METHODS: Between January 2017 and December 2022, 235 patients with gouty knee osteoarthritis were admitted, and underwent arthroscopic debridement combined with synovectomy. Among them, 35 cases had fever with a temperature higher than 38 °C postoperatively while acute inflammatory appears under redness, swelling, heat and pain of the operated joints. There were 29 males and 6 females, with an average age of (41.48±13.90) years old. Among them 23 patients were diagnosed with acute gout attack, and recovered well after being given colchicine and prednisolone;12 patients were diagnosed with postoperative joint infection, and were cured after being given anti-infective treatments and cleaning and rinsing of the joint cavity. The two groups of patients were compared and analyzed in terms of preoperative general data, surgical conditions, hematology, joint fluid, limb function and other clinical characteristics.
RESULTS: There were no significant difference in the preoperative general data between two groups. The onset of fever in the postoperative acute gout flare group occurred mostly within 48 hours, significantly earlier than that in the postoperative infection group(P=0.037).
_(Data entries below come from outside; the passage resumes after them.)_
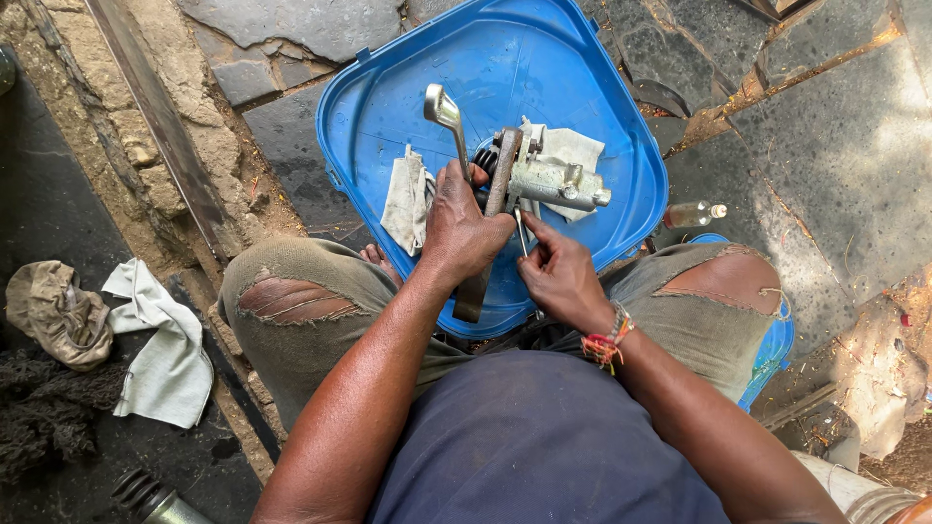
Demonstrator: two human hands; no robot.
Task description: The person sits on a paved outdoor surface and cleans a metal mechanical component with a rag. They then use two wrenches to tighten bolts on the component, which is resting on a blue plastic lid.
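At the upper centre of the frame a blue plastic tub lid [582, 87] lies on the stone floor, holding a grey metal cylinder part [555, 181], two dirty white rags [408, 199] and a rusty flat bar [491, 218]. The left hand [462, 231] is closed around a silver ring spanner [447, 116]. The right hand [561, 275] pinches a thin metal pin [521, 233] just beside the cylinder.

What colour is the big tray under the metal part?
The tray is bright blue, seen best in the head view, the only one.
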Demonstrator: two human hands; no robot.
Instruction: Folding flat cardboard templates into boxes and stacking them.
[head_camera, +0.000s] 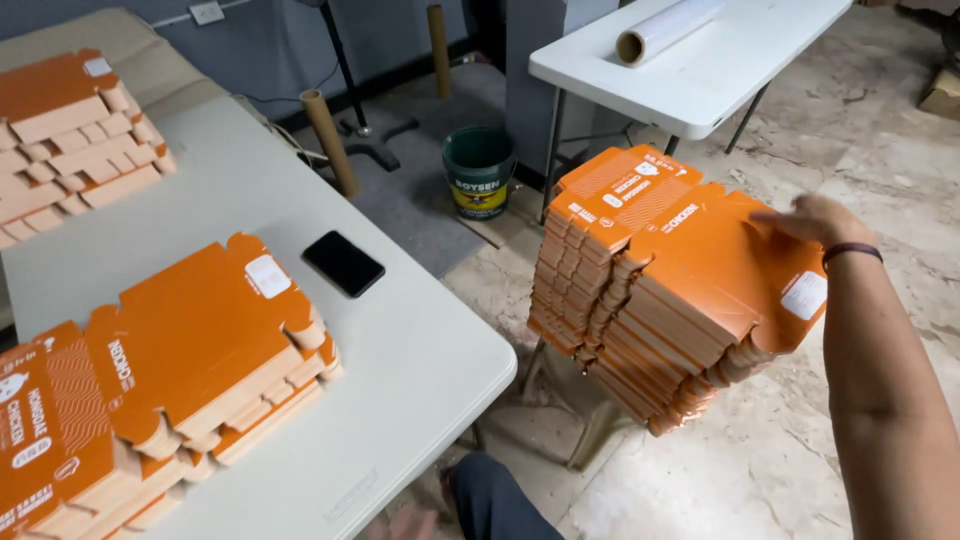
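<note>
On the white folding table (400, 380) sit flat orange die-cut cardboard box blanks (190, 350), stacked kinda messy, with a black phone (343, 263) just beside them. Right of the table, off its edge, there's a tall fanned stack of the same orange blanks (650, 290). The right hand (815, 222) rests on top of it, fingers stretched out flat, gripping nothing. The left hand isn't showing.

Stacks of flat orange cartons (190, 350) lay on the bench (420, 370) beside a dark phone screen (343, 263); another orange stack (650, 290) stood right.
</note>
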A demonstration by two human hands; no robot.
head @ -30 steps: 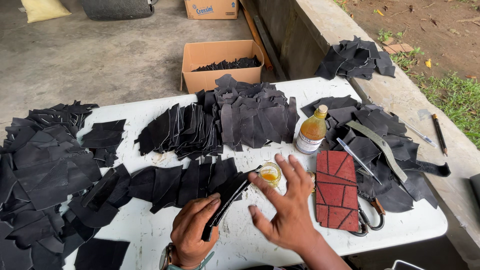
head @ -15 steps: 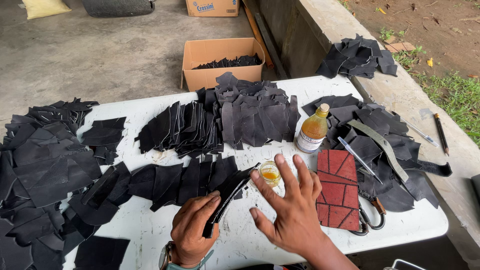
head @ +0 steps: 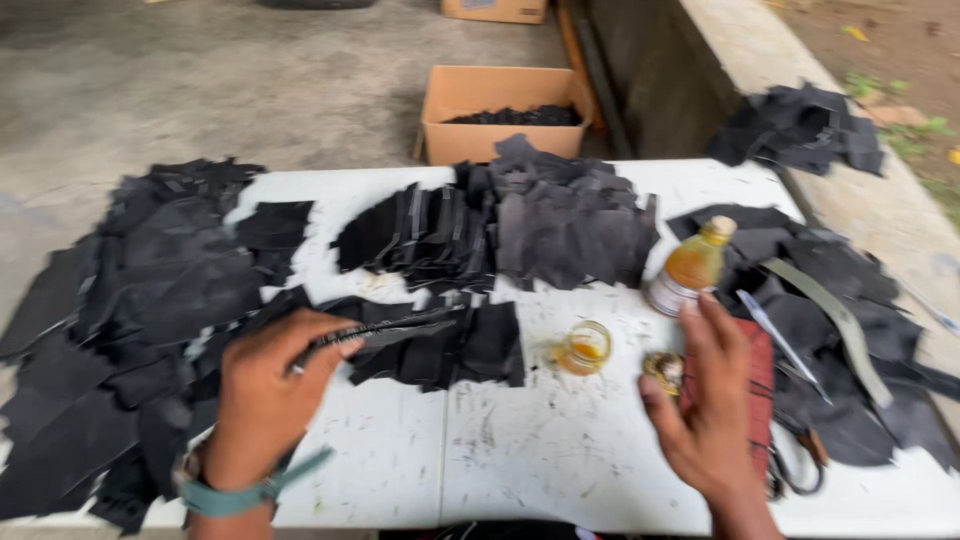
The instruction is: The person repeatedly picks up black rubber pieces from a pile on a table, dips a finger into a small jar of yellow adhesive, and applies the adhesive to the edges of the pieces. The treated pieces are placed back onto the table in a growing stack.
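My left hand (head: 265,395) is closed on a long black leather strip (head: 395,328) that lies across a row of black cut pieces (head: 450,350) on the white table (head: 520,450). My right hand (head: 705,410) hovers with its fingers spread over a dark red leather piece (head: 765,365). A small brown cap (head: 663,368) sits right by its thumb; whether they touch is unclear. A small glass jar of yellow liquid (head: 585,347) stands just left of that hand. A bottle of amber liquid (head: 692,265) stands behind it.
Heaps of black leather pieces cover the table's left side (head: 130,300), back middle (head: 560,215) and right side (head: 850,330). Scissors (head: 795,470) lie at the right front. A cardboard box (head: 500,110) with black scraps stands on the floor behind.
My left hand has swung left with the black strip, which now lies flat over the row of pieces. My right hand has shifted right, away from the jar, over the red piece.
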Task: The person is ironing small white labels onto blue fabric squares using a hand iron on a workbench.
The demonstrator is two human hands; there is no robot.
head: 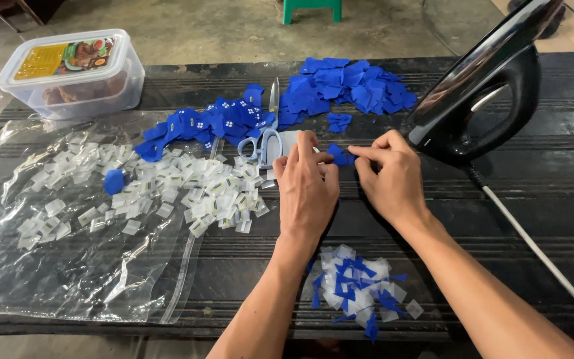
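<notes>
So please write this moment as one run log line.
left hand + right hand: pinching blue piece | scissors beside | iron right

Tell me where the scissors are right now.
In the head view, the scissors lie on the dark table just left of centre, between the two piles of blue pieces, their pale handles right beside the left hand.

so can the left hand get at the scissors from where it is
Probably yes: the left hand sits right beside the scissors, whose pale blue handles lie bare on the table, nothing over them. Both hands pinch a small blue piece, though.
</notes>
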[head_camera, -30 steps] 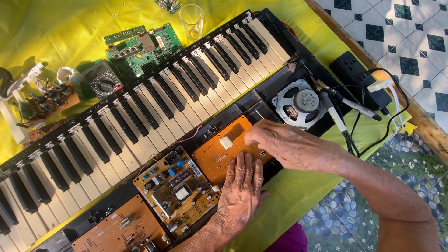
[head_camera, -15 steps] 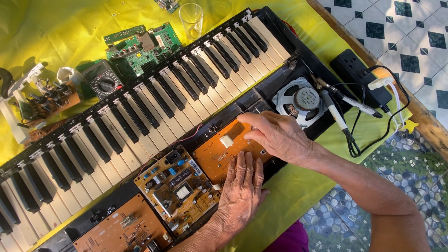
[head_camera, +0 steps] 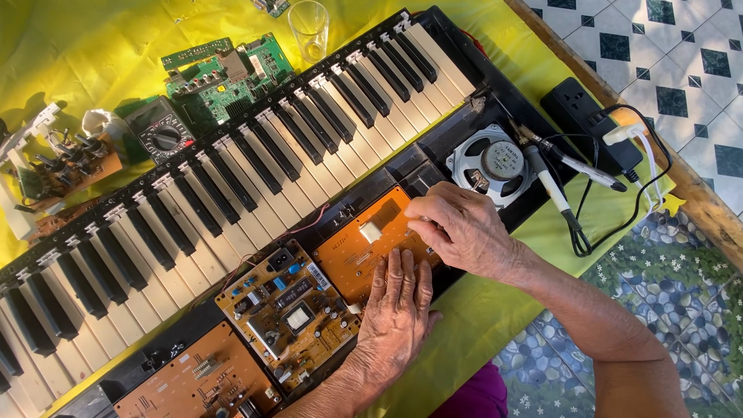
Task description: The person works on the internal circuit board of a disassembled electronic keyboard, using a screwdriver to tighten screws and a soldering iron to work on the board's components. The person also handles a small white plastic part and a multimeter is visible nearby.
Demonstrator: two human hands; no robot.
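Left of the round grey speaker [head_camera: 501, 164], the left hand [head_camera: 398, 310] presses flat, fingers together, on the bare orange circuit board [head_camera: 371, 241] in the opened black keyboard case [head_camera: 433, 151]. The right hand [head_camera: 458, 228] curls over the board's right edge; what it pinches is hidden. Hard pressing there might crack the board.

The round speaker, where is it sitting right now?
In the head view the round speaker lies in the open keyboard case, right of centre, just beyond the right hand and beside the probes.

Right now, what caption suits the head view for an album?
Both hands, left and right, rest on an orange circuit board inside an opened keyboard.
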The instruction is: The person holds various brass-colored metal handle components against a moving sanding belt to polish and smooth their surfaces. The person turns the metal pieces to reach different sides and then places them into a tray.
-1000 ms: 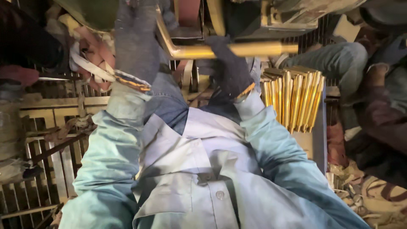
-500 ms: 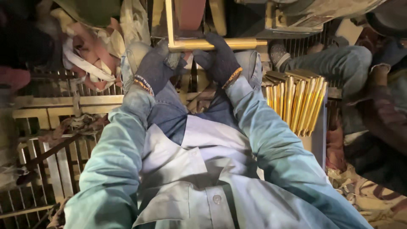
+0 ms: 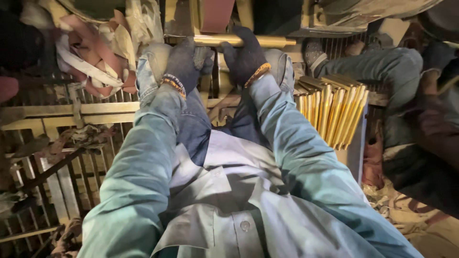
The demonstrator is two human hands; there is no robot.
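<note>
At nine to ten o'clock from my hands I saw a heap of worn sanding belts (image 3: 91, 52), pink and off-white, looped over each other above a metal grating (image 3: 62, 181) that ran down the left side of the view. Just right of that heap, my left hand (image 3: 184, 64), in a dark glove with an orange-striped cuff, was clenched around the left part of a brass rod (image 3: 267, 41). The rod lay level across the twelve o'clock edge of my view, its bare right end sticking out past my other glove. Directly above it, at twelve o'clock, hung a reddish-brown abrasive belt (image 3: 216, 14), running upright; I could not tell whether the rod touched it. My right hand (image 3: 245, 56), gloved the same way, gripped the rod just beside the left one, fingers wrapped over the top. Both pale blue-green sleeves reached up from the bottom of the view over my blue jeans. At three o'clock from my right hand a stack of brass rods (image 3: 334, 110) lay side by side, tilted, near my right forearm. Further right, at two to three o'clock, sat another person's bent leg (image 3: 377, 67) in grey trousers.
</note>
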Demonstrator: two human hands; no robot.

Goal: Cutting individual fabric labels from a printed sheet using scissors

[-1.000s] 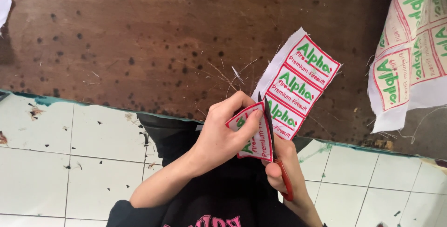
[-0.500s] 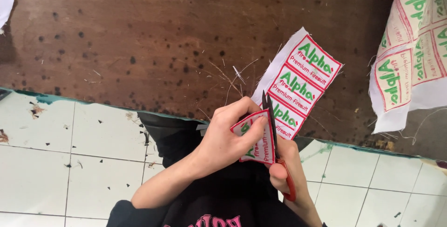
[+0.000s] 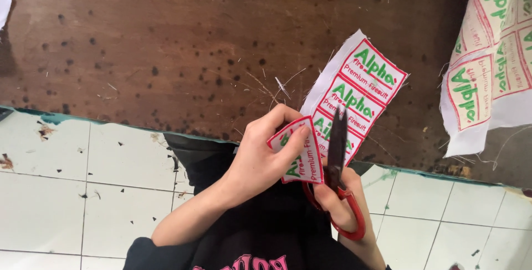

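Fabric patch (image 3: pixel 298 151) was pinched in left hand (image 3: pixel 260 159), curled, just over the table edge (image 3: pixel 111 116) | right hand (image 3: pixel 339 203) gripped red-handled scissors (image 3: pixel 336 162), blades up beside the patch | uncut label strip (image 3: pixel 354 90) lay on the brown table behind

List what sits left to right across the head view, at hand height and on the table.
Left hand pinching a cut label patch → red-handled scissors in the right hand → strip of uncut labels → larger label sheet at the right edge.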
The visual analogue scale score was significantly higher in the acute gout flare group (5.32±1.38) score than in the postoperative infection group (2.45±0.68) score (P=0.000), while 14 patients with acute gout flare were accompanied by severe pain in other joints. Hematologically, indicators such as white blood cell counts and ratios were significantly higher in both groups. In terms of inflammatory indicators, IL-6, erythrocyte sedimentation rate, procalcitonin and other inflammatory indicators were significantly elevated in both groups, but there was no statistical difference between two groups. The C-reactive protein level in the postoperative infection group (220.97±116.30) mg·L-1 was higher than that in the postoperative acute gout attack group(120.67±82.45) mg·L-1(P=0.006). Blood uric acid (316.55±112.84) μmol·L-1 was higher in the acute postoperative gout flare group than in the postoperative infection group (159.14±126.92) μmol·L-1(P=0.001). In the joint fluid examination of the postoperative infection group, the glucose metabolism indicator was significantly lower than that of the acute gout flare group, and five of them had positive bacterial cultures.
CONCLUSIONS: The symptoms of acute gout flare could be mistaken as postoperative infection due to their similarity, therefore requires careful differentiation. Differential diagnosis should be based on a combination of clinical signs, hematology and joint fluid findings, and targeted treatment should be given to avoid serious complications.